Use self-contained or correlated subqueries

Completed

Previously, we looked at self-contained subqueries; in which the inner query is independent of the outer query, executes once, and returns its results to the outer query. T-SQL also supports correlated subqueries, in which the inner query references column in the outer query and conceptually executes once per row.

Working with correlated subqueries

Like self-contained subqueries, correlated subqueries are SELECT statements nested within an outer query. Correlated subqueries may also be either scalar or multi-valued subqueries. They're typically used when the inner query needs to reference a value in the outer query.
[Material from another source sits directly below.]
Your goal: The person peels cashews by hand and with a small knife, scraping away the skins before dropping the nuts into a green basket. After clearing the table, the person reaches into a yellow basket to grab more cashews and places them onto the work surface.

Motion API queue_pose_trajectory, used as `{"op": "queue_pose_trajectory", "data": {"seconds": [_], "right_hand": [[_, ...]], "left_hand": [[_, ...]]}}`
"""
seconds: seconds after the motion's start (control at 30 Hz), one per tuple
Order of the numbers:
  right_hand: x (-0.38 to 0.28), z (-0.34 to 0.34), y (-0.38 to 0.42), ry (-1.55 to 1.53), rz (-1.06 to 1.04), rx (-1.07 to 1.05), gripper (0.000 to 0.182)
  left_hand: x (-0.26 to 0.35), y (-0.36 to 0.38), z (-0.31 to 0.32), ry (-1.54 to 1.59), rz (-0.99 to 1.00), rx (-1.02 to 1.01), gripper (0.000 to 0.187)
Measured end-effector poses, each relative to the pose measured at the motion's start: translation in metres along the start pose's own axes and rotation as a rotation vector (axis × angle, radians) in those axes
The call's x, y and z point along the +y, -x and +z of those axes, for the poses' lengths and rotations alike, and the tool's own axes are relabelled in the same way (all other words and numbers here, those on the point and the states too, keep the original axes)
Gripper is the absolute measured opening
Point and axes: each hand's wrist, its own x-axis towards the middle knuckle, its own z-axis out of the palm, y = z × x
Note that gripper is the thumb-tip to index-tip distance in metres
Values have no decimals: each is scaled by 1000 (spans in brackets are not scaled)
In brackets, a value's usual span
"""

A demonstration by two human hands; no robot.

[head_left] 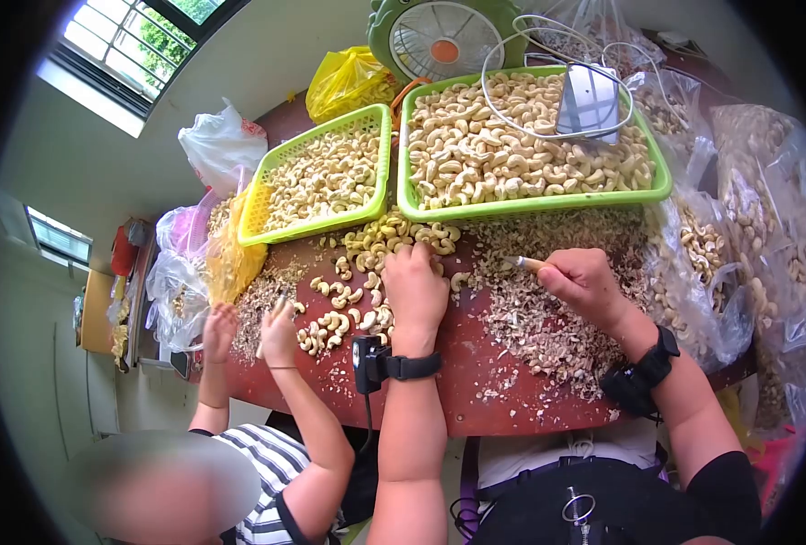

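My left hand [415, 289] lay curled, fingers closed over pale curved cashews [367, 272]; right hand [585, 282] fingers gripped thin metal-tipped peeling tool [523, 263] above flaky brown husk litter [539, 318] on reddish desk [494, 400].

co-worker's face [162, 481] blurred, left hand [414, 289] covering cashews, tool tip [515, 262] indistinct

No legible text, label, brand, number or sign anywhere in view. Green baskets [530, 204]: plain, unmarked. Yellow bag [348, 82] and white bag [217, 141]: no readable print. Fan [439, 41]: face blank, no marking made out. White device [589, 100] on cashews: no lettering resolved. Wrist straps [412, 366] on both arms: black, nothing readable. Clear bags [766, 182] at right: unprinted so far as visible.
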Motion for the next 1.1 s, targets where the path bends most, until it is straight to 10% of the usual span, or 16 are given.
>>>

However, unlike self-contained subqueries, there are some special considerations when using correlated subqueries:

  • Correlated subqueries cannot be executed separately from the outer query. This restriction complicates testing and debugging.
  • Unlike self-contained subqueries, which are processed once, correlated subqueries will run multiple times. Logically, the outer query runs first, and for each row returned, the inner query is processed.

The following example uses a correlated subquery to return the most recent order for each customer. The subquery refers to the outer query and references its CustomerID value in its WHERE clause. For each row in the outer query, the subquery finds the maximum order ID for the customer referenced in that row, and the outer query checks to see if the row it’s looking at is the row with that order ID.

SELECT SalesOrderID, CustomerID, OrderDate
FROM SalesLT.SalesOrderHeader AS o1
WHERE SalesOrderID =
    (SELECT MAX(SalesOrderID)
     FROM SalesLT.SalesOrderHeader AS o2
     WHERE o2.CustomerID = o1.CustomerID)
ORDER BY CustomerID, OrderDate;

Writing correlated subqueries

To write correlated subqueries, consider the following guidelines:

  • Write the outer query to accept the appropriate return result from the inner query. If the inner query is scalar, you can use equality and comparison operators, such as =, <, >, and <>, in the WHERE clause. If the inner query might return multiple values, use an IN predicate. Plan to handle NULL results.
  • Identify the column from the outer query that will be referenced by the correlated subquery. Declare an alias for the table that is the source of the column in the outer query.
  • Identify the column from the inner table that will be compared to the column from the outer table. Create an alias for the source table, as you did for the outer query.
  • Write the inner query to retrieve values from its source, based on the input value from the outer query. For example, use the outer column in the WHERE clause of the inner query.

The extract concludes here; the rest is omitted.